Task goal: What you return should be every line of the material, unchanged.

Data records:
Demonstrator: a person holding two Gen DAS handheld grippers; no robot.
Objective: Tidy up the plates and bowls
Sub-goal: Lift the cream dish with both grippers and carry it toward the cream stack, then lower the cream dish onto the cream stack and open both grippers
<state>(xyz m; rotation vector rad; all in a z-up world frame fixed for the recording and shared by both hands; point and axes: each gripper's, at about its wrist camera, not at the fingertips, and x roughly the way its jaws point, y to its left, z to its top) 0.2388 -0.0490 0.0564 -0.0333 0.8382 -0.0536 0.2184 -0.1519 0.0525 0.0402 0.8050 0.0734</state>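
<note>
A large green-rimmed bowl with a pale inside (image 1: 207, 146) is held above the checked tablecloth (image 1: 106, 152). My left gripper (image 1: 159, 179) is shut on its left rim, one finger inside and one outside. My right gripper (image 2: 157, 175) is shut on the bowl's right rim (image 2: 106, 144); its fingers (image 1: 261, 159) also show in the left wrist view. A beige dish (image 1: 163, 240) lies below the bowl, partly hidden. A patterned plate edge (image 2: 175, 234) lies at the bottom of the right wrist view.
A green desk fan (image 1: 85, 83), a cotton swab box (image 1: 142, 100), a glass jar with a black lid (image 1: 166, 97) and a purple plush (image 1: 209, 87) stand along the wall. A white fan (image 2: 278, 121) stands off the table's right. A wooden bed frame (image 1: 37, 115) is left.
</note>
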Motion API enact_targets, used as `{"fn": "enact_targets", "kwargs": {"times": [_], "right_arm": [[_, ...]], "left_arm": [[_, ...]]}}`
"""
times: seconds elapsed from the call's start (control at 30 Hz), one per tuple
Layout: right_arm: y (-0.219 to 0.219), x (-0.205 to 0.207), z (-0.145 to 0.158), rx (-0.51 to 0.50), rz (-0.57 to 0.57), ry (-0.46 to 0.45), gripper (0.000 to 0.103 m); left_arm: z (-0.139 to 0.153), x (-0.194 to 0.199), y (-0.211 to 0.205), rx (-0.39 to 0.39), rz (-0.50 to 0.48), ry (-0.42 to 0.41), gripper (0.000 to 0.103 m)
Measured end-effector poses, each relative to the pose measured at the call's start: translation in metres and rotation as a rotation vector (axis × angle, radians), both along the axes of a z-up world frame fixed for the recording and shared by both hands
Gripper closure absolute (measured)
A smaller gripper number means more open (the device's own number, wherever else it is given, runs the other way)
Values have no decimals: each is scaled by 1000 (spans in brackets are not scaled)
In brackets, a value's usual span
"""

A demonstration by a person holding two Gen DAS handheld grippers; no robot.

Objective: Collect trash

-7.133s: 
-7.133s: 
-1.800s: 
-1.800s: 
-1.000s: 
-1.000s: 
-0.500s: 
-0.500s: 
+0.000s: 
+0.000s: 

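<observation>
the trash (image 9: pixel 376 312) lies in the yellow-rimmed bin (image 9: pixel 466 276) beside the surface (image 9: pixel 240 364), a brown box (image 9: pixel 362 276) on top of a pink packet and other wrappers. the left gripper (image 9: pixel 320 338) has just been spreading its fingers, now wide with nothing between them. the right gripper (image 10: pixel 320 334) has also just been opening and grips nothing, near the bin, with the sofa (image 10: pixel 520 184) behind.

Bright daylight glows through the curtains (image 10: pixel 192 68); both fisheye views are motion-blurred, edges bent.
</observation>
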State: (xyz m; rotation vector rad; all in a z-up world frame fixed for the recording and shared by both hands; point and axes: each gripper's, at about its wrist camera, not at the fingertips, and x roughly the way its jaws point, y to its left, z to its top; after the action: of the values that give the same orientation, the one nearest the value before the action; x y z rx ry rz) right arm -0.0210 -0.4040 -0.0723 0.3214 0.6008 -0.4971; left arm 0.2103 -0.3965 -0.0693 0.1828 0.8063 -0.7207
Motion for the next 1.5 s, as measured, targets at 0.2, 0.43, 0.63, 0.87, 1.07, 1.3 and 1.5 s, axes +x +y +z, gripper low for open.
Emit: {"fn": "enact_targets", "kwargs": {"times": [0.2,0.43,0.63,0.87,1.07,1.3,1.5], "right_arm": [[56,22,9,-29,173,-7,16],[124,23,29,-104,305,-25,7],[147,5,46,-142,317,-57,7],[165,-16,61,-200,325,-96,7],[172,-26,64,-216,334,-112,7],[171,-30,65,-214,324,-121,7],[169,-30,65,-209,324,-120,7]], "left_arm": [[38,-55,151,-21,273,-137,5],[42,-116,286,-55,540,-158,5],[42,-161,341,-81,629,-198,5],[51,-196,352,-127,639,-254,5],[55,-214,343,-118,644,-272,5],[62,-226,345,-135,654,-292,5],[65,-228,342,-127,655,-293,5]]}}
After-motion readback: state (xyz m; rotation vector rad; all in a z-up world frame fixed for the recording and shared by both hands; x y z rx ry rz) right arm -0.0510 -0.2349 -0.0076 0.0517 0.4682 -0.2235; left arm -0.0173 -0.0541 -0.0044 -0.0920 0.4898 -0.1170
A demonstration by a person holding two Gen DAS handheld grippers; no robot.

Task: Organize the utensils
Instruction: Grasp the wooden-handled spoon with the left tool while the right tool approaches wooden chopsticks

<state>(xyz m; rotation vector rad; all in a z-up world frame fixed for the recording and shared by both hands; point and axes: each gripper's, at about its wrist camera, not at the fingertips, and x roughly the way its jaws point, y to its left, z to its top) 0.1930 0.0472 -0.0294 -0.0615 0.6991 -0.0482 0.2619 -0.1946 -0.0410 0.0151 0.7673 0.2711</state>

Result of this task:
Demonstrator: a person holding two Gen DAS handheld grippers; no robot.
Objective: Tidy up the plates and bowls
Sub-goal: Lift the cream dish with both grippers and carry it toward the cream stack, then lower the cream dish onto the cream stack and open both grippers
<state>(xyz m; rotation vector rad; all in a z-up world frame fixed for the recording and shared by both hands; point and axes: each gripper's, at about its wrist camera, not at the fingertips, and x roughly the way its jaws point, y to its left, z to its top) 0.2388 -0.0490 0.0564 -0.0333 0.8382 -0.0536 0.2184 -0.1519 0.0525 0.0402 0.8050 0.0734</state>
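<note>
A large green-rimmed bowl with a pale inside (image 1: 207, 146) is held above the checked tablecloth (image 1: 106, 152). My left gripper (image 1: 159, 179) is shut on its left rim, one finger inside and one outside. My right gripper (image 2: 157, 175) is shut on the bowl's right rim (image 2: 106, 144); its fingers (image 1: 261, 159) also show in the left wrist view. A beige dish (image 1: 163, 240) lies below the bowl, partly hidden. A patterned plate edge (image 2: 175, 234) lies at the bottom of the right wrist view.
A green desk fan (image 1: 85, 83), a cotton swab box (image 1: 142, 100), a glass jar with a black lid (image 1: 166, 97) and a purple plush (image 1: 209, 87) stand along the wall. A white fan (image 2: 278, 121) stands off the table's right. A wooden bed frame (image 1: 37, 115) is left.
</note>
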Motion API enact_targets, used as `{"fn": "enact_targets", "kwargs": {"times": [_], "right_arm": [[_, ...]], "left_arm": [[_, ...]]}}`
"""
times: seconds elapsed from the call's start (control at 30 Hz), one per tuple
Layout: right_arm: y (-0.219 to 0.219), x (-0.205 to 0.207), z (-0.145 to 0.158), rx (-0.51 to 0.50), rz (-0.57 to 0.57), ry (-0.46 to 0.45), gripper (0.000 to 0.103 m); left_arm: z (-0.139 to 0.153), x (-0.194 to 0.199), y (-0.211 to 0.205), rx (-0.39 to 0.39), rz (-0.50 to 0.48), ry (-0.42 to 0.41), gripper (0.000 to 0.103 m)
Measured end-effector poses, each relative to the pose measured at the call's start: translation in metres and rotation as a rotation vector (axis × angle, radians), both along the axes of a z-up world frame fixed for the recording and shared by both hands
Gripper closure absolute (measured)
A smaller gripper number means more open (the device's own number, wherever else it is given, runs the other way)
Values have no decimals: each is scaled by 1000 (spans in brackets are not scaled)
In brackets, a value's usual span
"""

A demonstration by a person holding two Gen DAS handheld grippers; no robot.

Objective: Collect trash

-7.133s: 
-7.133s: 
-1.800s: 
-1.800s: 
-1.000s: 
-1.000s: 
-0.500s: 
-0.500s: 
+0.000s: 
+0.000s: 

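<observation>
the trash (image 9: pixel 376 312) lies in the yellow-rimmed bin (image 9: pixel 466 276) beside the surface (image 9: pixel 240 364), a brown box (image 9: pixel 362 276) on top of a pink packet and other wrappers. the left gripper (image 9: pixel 320 338) has just been spreading its fingers, now wide with nothing between them. the right gripper (image 10: pixel 320 334) has also just been opening and grips nothing, near the bin, with the sofa (image 10: pixel 520 184) behind.

Bright daylight glows through the curtains (image 10: pixel 192 68); both fisheye views are motion-blurred, edges bent.
</observation>
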State: (xyz m; rotation vector rad; all in a z-up world frame fixed for the recording and shared by both hands; point and axes: each gripper's, at about its wrist camera, not at the fingertips, and x roughly the way its jaws point, y to its left, z to its top; after the action: of the values that give the same orientation, the one nearest the value before the action; x y z rx ry rz) right arm -0.0210 -0.4040 -0.0723 0.3214 0.6008 -0.4971; left arm 0.2103 -0.3965 -0.0693 0.1828 0.8063 -0.7207
Motion for the next 1.5 s, as measured, targets at 0.2, 0.43, 0.63, 0.87, 1.07, 1.3 and 1.5 s, axes +x +y +z, gripper low for open.
Emit: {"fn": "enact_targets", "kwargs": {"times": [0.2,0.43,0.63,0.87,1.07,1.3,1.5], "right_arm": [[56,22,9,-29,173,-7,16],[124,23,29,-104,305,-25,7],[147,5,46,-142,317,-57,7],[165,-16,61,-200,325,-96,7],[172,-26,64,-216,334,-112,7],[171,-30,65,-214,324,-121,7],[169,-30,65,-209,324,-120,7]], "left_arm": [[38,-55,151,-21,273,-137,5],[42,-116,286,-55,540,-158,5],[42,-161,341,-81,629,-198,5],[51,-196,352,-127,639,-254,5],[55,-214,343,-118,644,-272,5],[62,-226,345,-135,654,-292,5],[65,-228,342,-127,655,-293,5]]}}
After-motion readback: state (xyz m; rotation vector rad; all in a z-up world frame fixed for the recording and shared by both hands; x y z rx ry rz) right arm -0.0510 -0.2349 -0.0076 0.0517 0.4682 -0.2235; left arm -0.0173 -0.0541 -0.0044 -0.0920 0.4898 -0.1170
A demonstration by a person holding two Gen DAS handheld grippers; no robot.

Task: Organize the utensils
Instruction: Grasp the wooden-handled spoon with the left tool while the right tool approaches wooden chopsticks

<state>(xyz m; rotation vector rad; all in a z-up world frame fixed for the recording and shared by both hands; point and axes: each gripper's, at about its wrist camera, not at the fingertips, and x roughly the way its jaws point, y to its left, z to its top) 0.1930 0.0472 -0.0294 -0.0615 0.6991 -0.0482 0.2619 -0.1946 -0.0410 0.0151 0.7673 0.2711</state>

This output has been written out in full.